## Description of the task
Pictures stay out of the copy; set down each line of the listing below exactly.

## Data excerpt
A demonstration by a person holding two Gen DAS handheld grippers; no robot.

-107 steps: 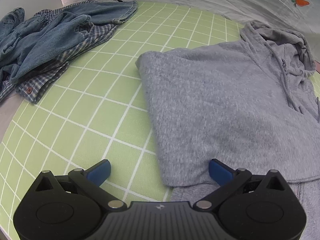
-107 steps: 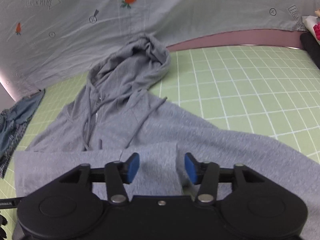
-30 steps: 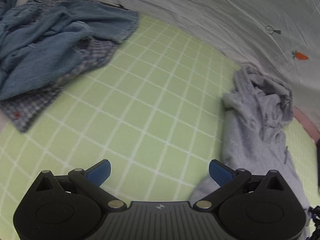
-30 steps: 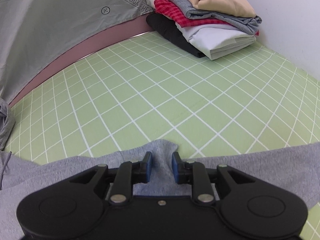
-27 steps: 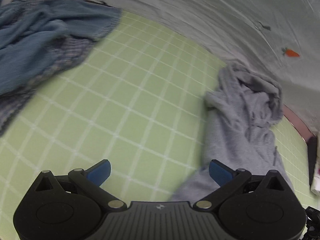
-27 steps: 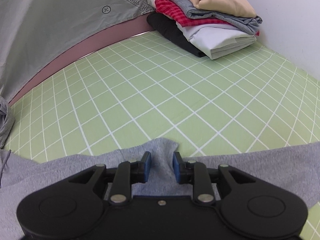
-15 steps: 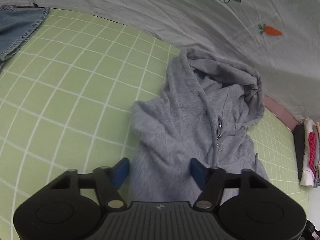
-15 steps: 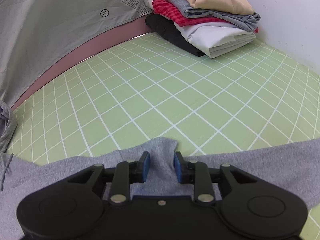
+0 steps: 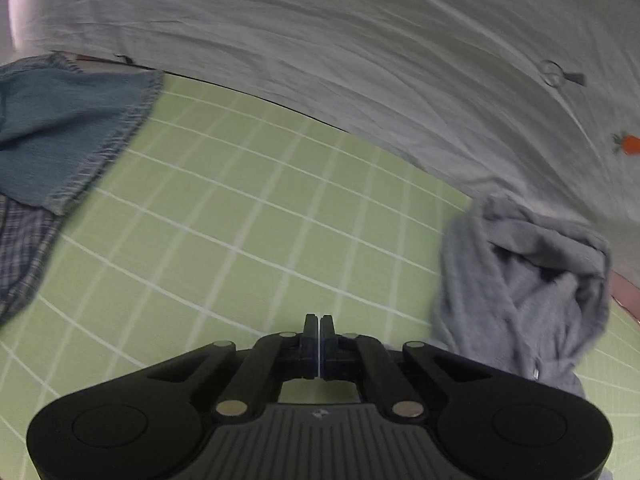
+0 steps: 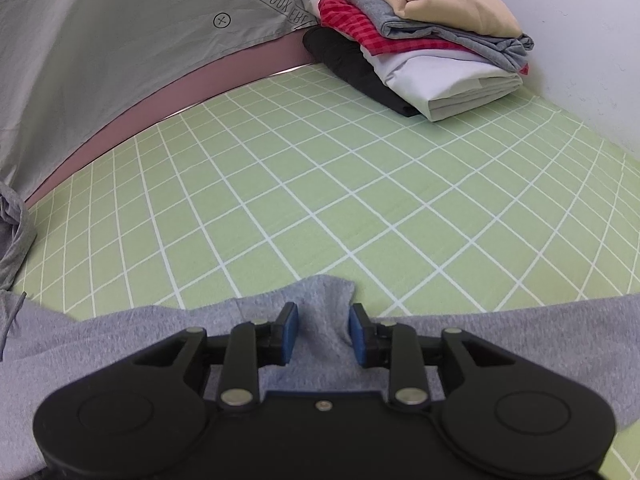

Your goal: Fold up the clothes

## Task answer
A demonstration by a person holding two Gen DAS handheld grippers; no robot.

-107 steps: 
-107 steps: 
-30 steps: 
-30 steps: 
-27 steps: 
-27 steps: 
-15 steps: 
-15 steps: 
+0 steps: 
+0 steps: 

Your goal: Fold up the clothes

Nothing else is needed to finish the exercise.